- What you have to do
Starting at the line that contains "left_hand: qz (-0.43" in the listing below, write out every line word for word until you have written the line that contains "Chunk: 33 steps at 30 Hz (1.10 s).".

- Input material
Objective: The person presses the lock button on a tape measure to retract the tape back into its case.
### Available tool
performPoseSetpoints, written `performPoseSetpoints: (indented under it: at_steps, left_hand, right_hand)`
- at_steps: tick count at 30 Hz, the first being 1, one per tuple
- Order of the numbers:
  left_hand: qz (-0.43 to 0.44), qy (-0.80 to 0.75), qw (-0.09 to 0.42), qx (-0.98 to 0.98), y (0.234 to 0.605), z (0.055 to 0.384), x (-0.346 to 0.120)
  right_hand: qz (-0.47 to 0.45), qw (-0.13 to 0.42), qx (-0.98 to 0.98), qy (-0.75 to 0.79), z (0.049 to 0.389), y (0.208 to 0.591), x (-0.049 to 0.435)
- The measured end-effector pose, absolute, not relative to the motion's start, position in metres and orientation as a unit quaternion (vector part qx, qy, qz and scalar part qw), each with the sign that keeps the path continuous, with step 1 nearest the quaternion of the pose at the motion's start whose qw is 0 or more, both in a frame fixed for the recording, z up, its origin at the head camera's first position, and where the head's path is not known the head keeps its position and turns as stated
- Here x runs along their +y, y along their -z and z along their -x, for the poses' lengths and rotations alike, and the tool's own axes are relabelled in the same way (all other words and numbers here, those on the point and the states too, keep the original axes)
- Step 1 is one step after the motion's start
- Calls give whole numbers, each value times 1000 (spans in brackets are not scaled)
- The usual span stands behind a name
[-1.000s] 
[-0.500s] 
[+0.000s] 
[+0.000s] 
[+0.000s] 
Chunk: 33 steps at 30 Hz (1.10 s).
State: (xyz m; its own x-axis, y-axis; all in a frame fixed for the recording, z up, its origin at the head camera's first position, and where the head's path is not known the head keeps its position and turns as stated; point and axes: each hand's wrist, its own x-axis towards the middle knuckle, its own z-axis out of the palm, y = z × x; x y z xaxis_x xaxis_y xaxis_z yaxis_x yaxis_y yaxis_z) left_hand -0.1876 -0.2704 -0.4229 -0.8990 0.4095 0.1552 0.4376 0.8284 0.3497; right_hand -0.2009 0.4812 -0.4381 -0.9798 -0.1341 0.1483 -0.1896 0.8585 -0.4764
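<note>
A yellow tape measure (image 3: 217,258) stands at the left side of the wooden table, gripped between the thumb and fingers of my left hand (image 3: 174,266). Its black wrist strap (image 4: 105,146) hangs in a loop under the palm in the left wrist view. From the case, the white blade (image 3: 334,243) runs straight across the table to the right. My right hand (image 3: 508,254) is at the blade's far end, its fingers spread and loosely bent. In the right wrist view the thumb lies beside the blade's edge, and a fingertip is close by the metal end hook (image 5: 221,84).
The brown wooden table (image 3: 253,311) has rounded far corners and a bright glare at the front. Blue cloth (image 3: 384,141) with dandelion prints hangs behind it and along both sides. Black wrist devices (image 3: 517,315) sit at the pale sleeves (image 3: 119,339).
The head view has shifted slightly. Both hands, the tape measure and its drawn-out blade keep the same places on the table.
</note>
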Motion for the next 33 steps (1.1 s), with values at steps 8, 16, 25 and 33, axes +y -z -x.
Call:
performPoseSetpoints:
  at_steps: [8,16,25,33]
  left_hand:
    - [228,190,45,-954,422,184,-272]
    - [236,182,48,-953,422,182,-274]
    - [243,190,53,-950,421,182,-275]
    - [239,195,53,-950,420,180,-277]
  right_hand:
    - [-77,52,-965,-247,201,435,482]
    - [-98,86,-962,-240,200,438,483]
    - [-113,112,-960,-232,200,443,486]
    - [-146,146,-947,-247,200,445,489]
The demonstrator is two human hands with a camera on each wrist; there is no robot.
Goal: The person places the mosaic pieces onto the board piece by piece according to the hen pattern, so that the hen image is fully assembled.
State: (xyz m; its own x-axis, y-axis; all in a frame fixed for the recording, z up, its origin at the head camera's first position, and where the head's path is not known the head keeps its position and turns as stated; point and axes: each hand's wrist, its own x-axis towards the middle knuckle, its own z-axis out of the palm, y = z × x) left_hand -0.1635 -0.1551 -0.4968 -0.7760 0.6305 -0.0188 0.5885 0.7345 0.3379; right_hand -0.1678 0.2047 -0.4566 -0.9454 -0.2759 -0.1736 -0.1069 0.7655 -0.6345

- Answer
  left_hand: qz (-0.43 to 0.44), qy (-0.80 to 0.75), qw (-0.09 to 0.42), qx (-0.98 to 0.98), y (0.234 to 0.605), z (0.055 to 0.384), x (-0.346 to 0.120)
  right_hand: qz (-0.47 to 0.45), qw (-0.13 to 0.42), qx (-0.98 to 0.98), qy (-0.75 to 0.79), z (0.049 to 0.389), y (0.208 to 0.591), x (-0.049 to 0.435)
- The measured end-effector pose, absolute, not relative to the motion's start, position in metres and orientation as a unit quaternion (vector part qx, qy, qz and scalar part qw), each with the sign that keeps the path continuous, with step 1 nearest the quaternion of the pose at the motion's start whose qw is 0 or more, both in a frame fixed for the recording, z up, its origin at the head camera's first position, and where the head's path is not known the head keeps its position and turns as stated
- Here x runs along their +y, y along their -z and z along their -x, for the poses' lengths and rotations alike, and the tool's own axes are relabelled in the same way (all other words and numbers here, those on the point and the states too, keep the original axes)
- Step 1 is one step after the motion's start
- Calls give whole numbers, each value times 1000 (spans in brackets are not scaled)
- The usual span stands behind a name
[-1.000s] 
[-0.500s] 
[+0.000s] 
[+0.000s] 
[+0.000s] 
Chunk: 33 steps at 30 Hz (1.10 s).

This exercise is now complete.